In 1982 Diane Gabriel was the only female financial advisor at the New Jersey branch of a brokerage firm she joined at the age of 21. In those days, only 10% of advisors were women. She ended up doing well, and after the brokerage was sold to Wells Fargo in 1996, she made her way up the ranks to become a senior advisor at the bank.

Surprisingly, the small percentage of female financial advisors industry-wide has only increased from 10% to 18% today. People of color represent just 2%.

The result is a financial advisor workforce that is still dominated by white men. Also of serious concern for the sector’s longevity is the fact that financial advisors are, on the whole, an aged bunch. Fewer young people are entering the profession. The average age of an advisor is 50 and continues to rise every year, according to consultancy EY. Only 5% are younger than 30.



The aging of the financial advisor workforce comes at a time when demand for their advice is accelerating. The oldest baby boomers have started transferring wealth to their children. Generation X and millennials will accumulate $46 trillion in assets by the end of the decade, including $18 trillion in inherited assets from baby-boomer parents, according to EY. In turn, many of these younger people don’t want to work with older advisors. They want an advisor who looks like them.

Recognizing the ticking time bomb, Wells Fargo introduced a training program five years ago to diversify staff in its wealth-advisory division. Recruits can start as trainee associates who receive a salary while they learn the ropes over two years. During this time, they receive a book of clients from a senior financial advisor mentor. After the training program is over, recruits can stay salaried or move on to commission-based variable compensation.

Gabriel, who heads the Wells Fargo Advisors’ Next Generation Talent program, says the tradition of paying financial advisors variable compensation, a holdover from the stock brokerage sector, is one of the main reasons women, people of color and younger people are put off by the job. It can be hard for women, for example, returning to the workforce after having children to build up a book of clients their male peers have built over time. And younger people often want a salaried position because they aren’t necessarily in it to earn big bucks.

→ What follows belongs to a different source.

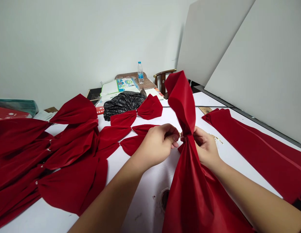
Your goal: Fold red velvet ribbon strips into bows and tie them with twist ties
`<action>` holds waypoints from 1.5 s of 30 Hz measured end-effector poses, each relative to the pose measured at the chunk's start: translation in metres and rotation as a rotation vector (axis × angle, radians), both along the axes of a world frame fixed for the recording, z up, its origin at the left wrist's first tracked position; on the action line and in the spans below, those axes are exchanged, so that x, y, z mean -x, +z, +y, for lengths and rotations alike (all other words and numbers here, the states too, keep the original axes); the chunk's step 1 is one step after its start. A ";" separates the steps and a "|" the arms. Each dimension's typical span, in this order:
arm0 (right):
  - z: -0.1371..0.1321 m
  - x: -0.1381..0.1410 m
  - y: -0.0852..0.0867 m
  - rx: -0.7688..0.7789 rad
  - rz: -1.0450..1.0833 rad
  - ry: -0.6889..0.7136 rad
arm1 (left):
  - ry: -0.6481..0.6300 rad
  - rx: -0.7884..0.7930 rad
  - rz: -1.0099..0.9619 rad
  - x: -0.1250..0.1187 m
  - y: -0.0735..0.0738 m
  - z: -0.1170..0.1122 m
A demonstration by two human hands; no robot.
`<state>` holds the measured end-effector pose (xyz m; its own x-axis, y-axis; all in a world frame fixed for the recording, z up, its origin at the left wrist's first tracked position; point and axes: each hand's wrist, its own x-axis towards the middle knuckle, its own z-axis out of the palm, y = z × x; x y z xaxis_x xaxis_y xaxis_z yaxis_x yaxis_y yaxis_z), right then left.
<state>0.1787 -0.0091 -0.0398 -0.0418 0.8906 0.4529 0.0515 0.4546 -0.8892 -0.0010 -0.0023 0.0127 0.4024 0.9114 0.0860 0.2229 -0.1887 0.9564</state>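
A long piece of red velvet cloth (189,181) is pinched at its middle into a bow shape, one end standing up, the other falling toward me. My left hand (160,142) is closed in a pinch at the gathered waist, on what looks like a thin wire tie. My right hand (206,145) grips the same waist from the other side, fingers wrapped behind the cloth. Both hands hover just above the white table (140,181).
Several finished red bows (67,145) lie spread over the left of the table. Flat red cloth strips (257,145) lie at the right. A black plastic bag (122,103), papers and a water bottle (140,72) sit at the back. White boards (237,48) lean on the right.
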 end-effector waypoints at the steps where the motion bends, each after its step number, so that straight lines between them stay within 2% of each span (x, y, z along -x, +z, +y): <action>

“Generation X and millennials want to make a difference and make an impact on clients’ lives. They don’t start with wanting to make a lot of money,” says Gabriel.

Dominic Corleto, a financial advisor at Wells Fargo Advisors and mentor to associates in the bank’s training program, says that when he began in the industry under the old variable-compensation model, many recruits dropped out because it was too difficult to make money. In fact, he is one of only four financial advisors who remained out of a pool of 110 recruits, he says.

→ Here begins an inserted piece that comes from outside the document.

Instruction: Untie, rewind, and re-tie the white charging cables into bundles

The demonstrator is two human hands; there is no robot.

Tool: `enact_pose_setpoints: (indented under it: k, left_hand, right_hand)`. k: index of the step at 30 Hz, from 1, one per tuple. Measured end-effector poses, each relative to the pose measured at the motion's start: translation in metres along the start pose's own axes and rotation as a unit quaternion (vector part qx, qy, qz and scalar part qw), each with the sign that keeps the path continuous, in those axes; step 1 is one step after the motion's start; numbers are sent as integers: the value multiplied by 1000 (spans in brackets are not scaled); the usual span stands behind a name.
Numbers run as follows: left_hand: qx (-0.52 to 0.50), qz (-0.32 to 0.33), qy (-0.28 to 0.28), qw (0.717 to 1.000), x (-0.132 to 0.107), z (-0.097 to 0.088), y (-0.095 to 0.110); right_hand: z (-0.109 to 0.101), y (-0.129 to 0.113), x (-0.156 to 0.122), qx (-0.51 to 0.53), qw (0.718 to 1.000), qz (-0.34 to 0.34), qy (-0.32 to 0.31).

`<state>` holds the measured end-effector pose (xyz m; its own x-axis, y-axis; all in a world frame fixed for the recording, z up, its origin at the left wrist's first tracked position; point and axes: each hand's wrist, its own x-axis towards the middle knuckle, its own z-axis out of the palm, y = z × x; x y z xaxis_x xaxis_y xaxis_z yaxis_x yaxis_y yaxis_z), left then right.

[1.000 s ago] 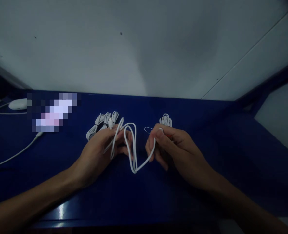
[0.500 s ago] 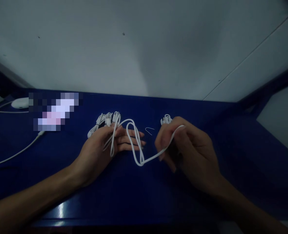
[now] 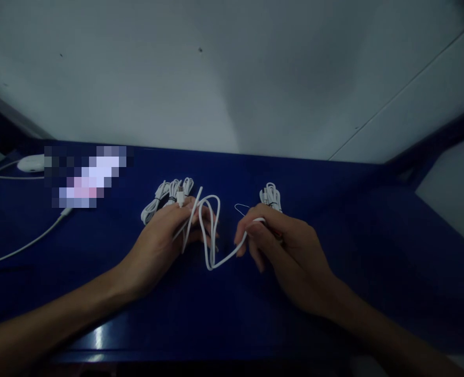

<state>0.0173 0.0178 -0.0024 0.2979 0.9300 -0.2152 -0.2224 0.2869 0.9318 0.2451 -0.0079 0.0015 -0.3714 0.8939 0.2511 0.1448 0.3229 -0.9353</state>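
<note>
A white USB cable [image 3: 212,264] hangs in loose loops between my two hands. My left hand [image 3: 167,225] pinches its looped end, and a metal-tipped USB plug [image 3: 180,195] sticks up above the thumb. My right hand [image 3: 281,235] is closed, with the other stretch of the cable between thumb and index finger. Behind my left hand lie several coiled white cables [image 3: 155,204] bound with dark ties. Another tied white cable bundle [image 3: 272,195] sits just beyond my right hand. A thin bent white wire tie [image 3: 240,207] lies between them, partly hidden by my right fingers.
The blue tabletop [image 3: 216,324] meets a pale wall panel [image 3: 157,94] at the back. At the left are a pixelated bright object [image 3: 94,178], a white rounded device [image 3: 31,163] and a white cord [image 3: 23,251]. A blue frame bar [image 3: 444,141] slants at the right.
My right hand has moved left and slightly down, closer to my left hand. The left fingers have curled in toward the loops, and the USB plug now shows above the left thumb.
</note>
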Motion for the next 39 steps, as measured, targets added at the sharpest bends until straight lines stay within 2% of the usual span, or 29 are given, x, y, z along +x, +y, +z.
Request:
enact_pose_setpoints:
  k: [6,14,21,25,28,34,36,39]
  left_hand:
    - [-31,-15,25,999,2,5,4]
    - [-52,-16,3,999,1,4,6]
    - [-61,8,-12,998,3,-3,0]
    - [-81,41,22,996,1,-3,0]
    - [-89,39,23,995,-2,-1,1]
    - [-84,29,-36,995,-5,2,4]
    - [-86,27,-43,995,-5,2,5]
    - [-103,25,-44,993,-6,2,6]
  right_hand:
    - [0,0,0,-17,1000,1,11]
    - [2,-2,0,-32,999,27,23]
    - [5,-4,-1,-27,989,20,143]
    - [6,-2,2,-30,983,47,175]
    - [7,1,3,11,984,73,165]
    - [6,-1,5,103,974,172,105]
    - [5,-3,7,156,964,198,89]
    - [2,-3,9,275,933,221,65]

“In legacy programs, people in the office had no vested stake in you. You were 100% on your own. In this program, you are expected to team up with a senior financial advisor. It accelerates your learning experience,” says Corleto.

Corleto is a mentor to Haley Thomas, an associate financial advisor at Wells Fargo Advisors in Eugene. Thomas says the two-year training program helped her prepare to work for the team without having the pressure of selling to clients. Thomas, who chose variable compensation over a fixed salary, says she would not have started at the bank if she couldn’t have joined the training program.

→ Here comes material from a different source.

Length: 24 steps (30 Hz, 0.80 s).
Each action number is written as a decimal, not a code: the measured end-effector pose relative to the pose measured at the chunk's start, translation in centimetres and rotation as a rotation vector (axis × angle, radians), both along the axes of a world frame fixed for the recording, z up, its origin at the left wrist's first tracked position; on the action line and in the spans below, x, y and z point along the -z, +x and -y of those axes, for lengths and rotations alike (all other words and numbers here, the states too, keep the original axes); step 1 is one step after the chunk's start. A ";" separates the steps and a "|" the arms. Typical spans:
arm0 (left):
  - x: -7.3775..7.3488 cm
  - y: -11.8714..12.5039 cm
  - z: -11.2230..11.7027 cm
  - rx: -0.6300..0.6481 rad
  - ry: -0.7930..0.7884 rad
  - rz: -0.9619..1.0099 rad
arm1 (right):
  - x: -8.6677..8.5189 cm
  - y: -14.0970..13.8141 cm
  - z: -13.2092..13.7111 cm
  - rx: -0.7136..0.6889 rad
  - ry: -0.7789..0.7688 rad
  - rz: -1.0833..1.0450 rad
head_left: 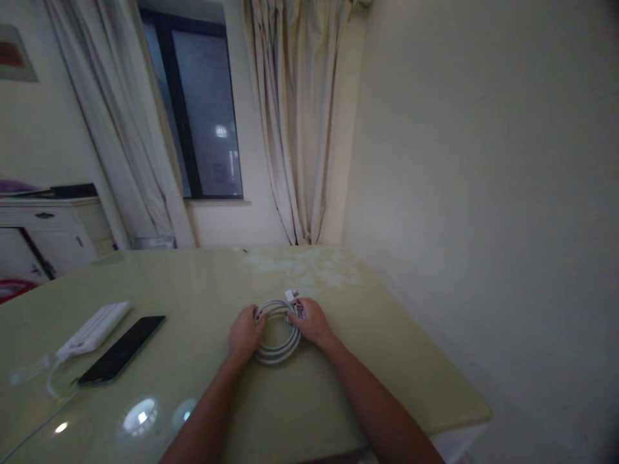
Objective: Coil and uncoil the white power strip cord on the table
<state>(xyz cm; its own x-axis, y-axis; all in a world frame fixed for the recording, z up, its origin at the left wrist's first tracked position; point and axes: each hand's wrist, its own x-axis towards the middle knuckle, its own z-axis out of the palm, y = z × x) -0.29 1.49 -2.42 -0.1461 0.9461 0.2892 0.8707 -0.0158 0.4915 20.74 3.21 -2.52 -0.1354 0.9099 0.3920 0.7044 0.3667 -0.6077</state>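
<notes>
A coiled white cable lies on the pale green table, a little right of its middle. My left hand is closed on the coil's left side. My right hand is closed on its far right side, where a small white plug end sticks up past the fingers. Both forearms reach in from the bottom edge.
A white power bank and a dark phone lie side by side at the table's left, with a thin cable looping off them. The wall runs close along the table's right edge. Window, curtains and a white cabinet stand behind.
</notes>
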 end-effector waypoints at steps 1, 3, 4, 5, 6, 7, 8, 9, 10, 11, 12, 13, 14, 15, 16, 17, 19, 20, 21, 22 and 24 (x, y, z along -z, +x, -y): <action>-0.2 0.0 0.2 0.002 0.006 -0.007 | 0.1 0.0 -0.1 0.011 0.008 -0.018; -0.5 0.2 0.5 0.017 0.005 -0.015 | 0.2 -0.1 -0.3 0.022 0.027 -0.070; -0.7 0.2 0.6 0.026 -0.013 -0.021 | 0.3 -0.1 -0.4 0.023 0.040 -0.095; -0.9 0.3 0.7 0.036 -0.044 -0.029 | 0.3 -0.1 -0.5 0.025 0.058 -0.118; -1.1 0.4 0.9 0.040 -0.079 -0.040 | 0.3 0.0 -0.5 0.033 0.080 -0.138; -1.3 0.5 1.0 0.039 -0.112 -0.054 | 0.2 0.0 -0.6 0.049 0.107 -0.158; -1.5 0.6 1.1 0.030 -0.136 -0.068 | 0.0 0.1 -0.7 0.072 0.136 -0.184; -1.6 0.7 1.2 0.016 -0.149 -0.082 | -0.2 0.3 -0.7 0.104 0.163 -0.218; -1.7 0.7 1.3 -0.004 -0.153 -0.093 | -0.4 0.6 -0.8 0.146 0.186 -0.263; -1.7 0.6 1.3 -0.031 -0.152 -0.103 | -0.6 0.8 -0.9 0.189 0.197 -0.316; -1.7 0.5 1.3 -0.060 -0.144 -0.110 | -0.7 1.1 -1.0 0.226 0.194 -0.374; -1.6 0.3 1.3 -0.087 -0.124 -0.116 | -0.8 1.4 -1.1 0.249 0.174 -0.436; -1.4 0.1 1.1 -0.110 -0.090 -0.122 | -0.9 1.7 -1.2 0.260 0.145 -0.500; -1.2 -0.2 1.0 -0.129 -0.047 -0.127 | -0.8 2.0 -1.4 0.262 0.114 -0.565; -0.9 -0.5 0.8 -0.143 -0.002 -0.129 | -0.7 2.1 -1.6 0.260 0.091 -0.629; -0.7 -0.8 0.6 -0.147 0.037 -0.125 | -0.5 2.3 -1.8 0.262 0.081 -0.689; -0.4 -1.2 0.2 -0.159 0.071 -0.091 | -0.2 2.6 -2.3 0.292 0.100 -0.792; -0.3 -1.3 0.1 -0.175 0.068 -0.067 | -0.1 2.7 -2.6 0.315 0.122 -0.836; -0.3 -1.3 0.1 -0.203 0.060 -0.044 | -0.1 3.0 -2.8 0.336 0.146 -0.879; -0.4 -1.2 0.2 -0.237 0.053 -0.028 | -0.2 3.2 -2.9 0.355 0.173 -0.923; -0.7 -0.9 0.4 -0.304 0.055 -0.014 | -0.7 4.0 -3.1 0.389 0.237 -0.993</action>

The Partners Group, a Portland insurance and wealth-management firm, dropped the variable-compensation model in favor of a salary-based model. This compensation structure engenders a more team-based approach to financial advising, says John Woolley, managing director of wealth management. “The winners in the advisory space will move to a team approach,” he says.

A big issue with having financial advisors nearing retirement is that clients of those advisors worry that they will have to trust another advisor they don’t know. Having more than one advisor dealing with a client helps ease that concern.





“We want every client to be known by two to three people. Not only does it help young advisors, it helps the client, too,” says Woolley.

The transfer of wealth from the baby-boomer generation to the younger generation will only accelerate over the next decade. By 2030 all baby boomers will be older than 65, according to the U.S. Census Bureau. This will expand the size of the older population so that one in every five residents will be retirement age.

The first of the baby boomers do more wealth planning than ever before, says Steve Holwerda, managing director at investment advisory firm Ferguson Wellman Capital Management. Having a team of advisors who can engender confidence in both young and old will be essential. “Everybody wants somebody they can relate to,” says Holwerda.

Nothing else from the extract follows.